Plasmatic higher levels of homocysteine in Non-alcoholic fatty liver disease (NAFLD)
1 School of Medicine, Universityof Pernambuco, Pernambuco, Brazil
2 Pediatrics Hematology and Oncology Center, University of Pernambuco, Pernambuco, Brazil
3 Liver Institute of Pernambuco, Pernambuco, Brazil
4 Biological Science Institute, University of Pernambuco, Pernambuco, Brazil
5 Department of Pediatrics, Federal University of São Paulo, São Paulo, Brazil
6 School of Medicine, University of São Paulo, São Paulo, Brazil
7 Instituto do Fígado de Pernambuco, Arnóbio Marques Street, 310, Santo Amaro- Recife, PE, Zip Code: 50.100-130, Brazil
Citation and License
Nutrition Journal 2013, 12:37 doi:10.1186/1475-2891-12-37Published: 2 April 2013
Non-alcoholic fatty liver disease (NAFLD) is a chronic liver disease, which includes a spectrum of hepatic pathology such as simple steatosis, steatohepatitis, fibrosis and cirrhosis. The increased serum levels of homocysteine (Hcy) may be associated with hepatic fat accumulation.
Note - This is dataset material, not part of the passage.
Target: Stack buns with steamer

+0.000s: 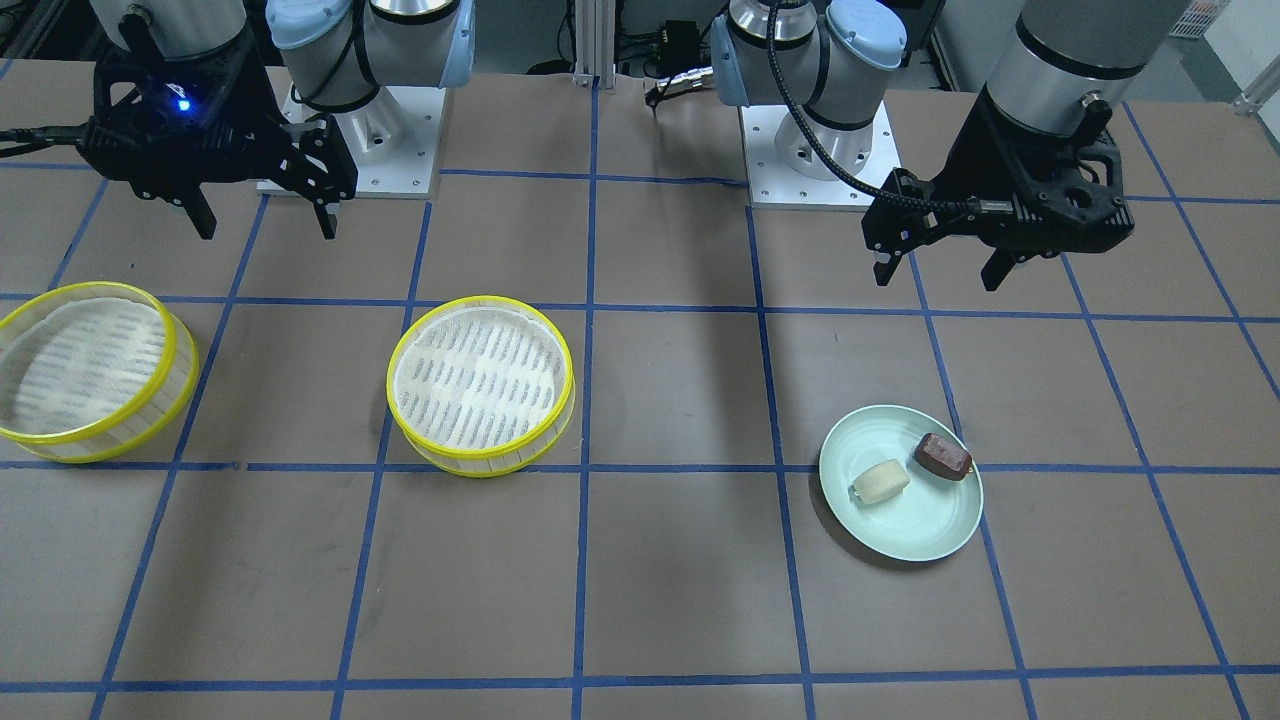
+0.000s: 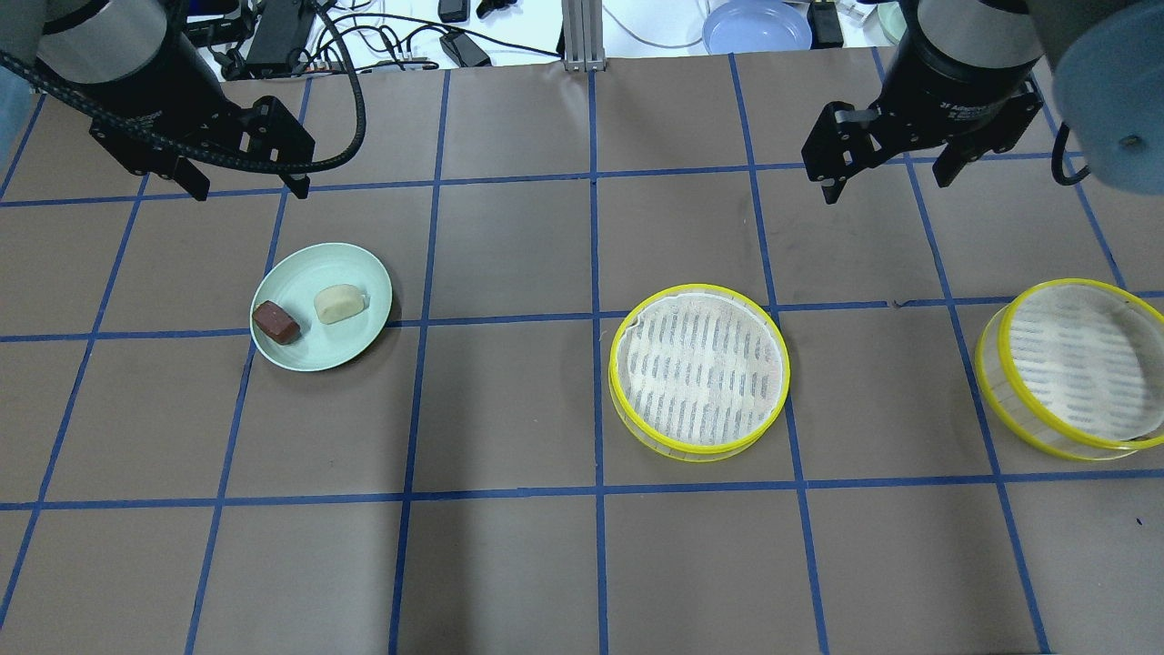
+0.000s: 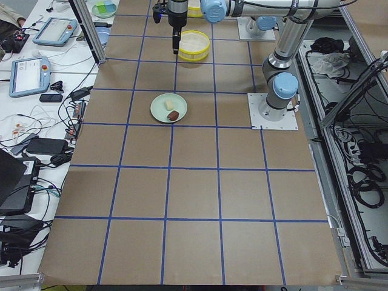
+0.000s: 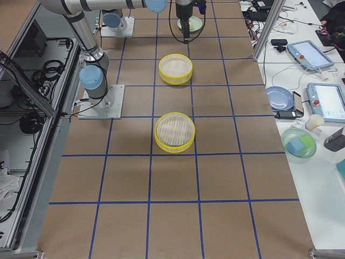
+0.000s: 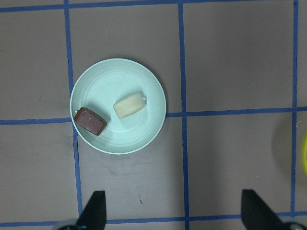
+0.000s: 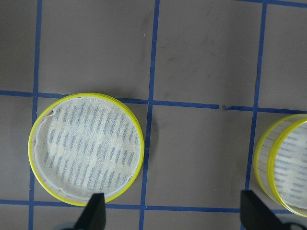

Genetic mutations in the folate route may only mildly impair Hcy metabolism. The aim of this study was to investigate the relation between liver steatosis with plasma homocysteine level and MTHFR C677T and A1298C polymorphisms in Brazilian patients with NAFLD.
Thirty-five patients diagnosed with NAFLD by liver biopsy and forty-five healthy controls neither age nor sex matched were genotyped for C677T and A1298C MTHFR polymorphisms using PCR-RFLP and PCR-ASA, respectively, and Hcy was determined by HPLC. All patients were negative for markers of Wilson’s, hemochromatosis and autoimmune diseases. Their daily alcohol intake was less than 100 g/week. A set of metabolic and serum lipid markers were also measured at the time of liver biopsies.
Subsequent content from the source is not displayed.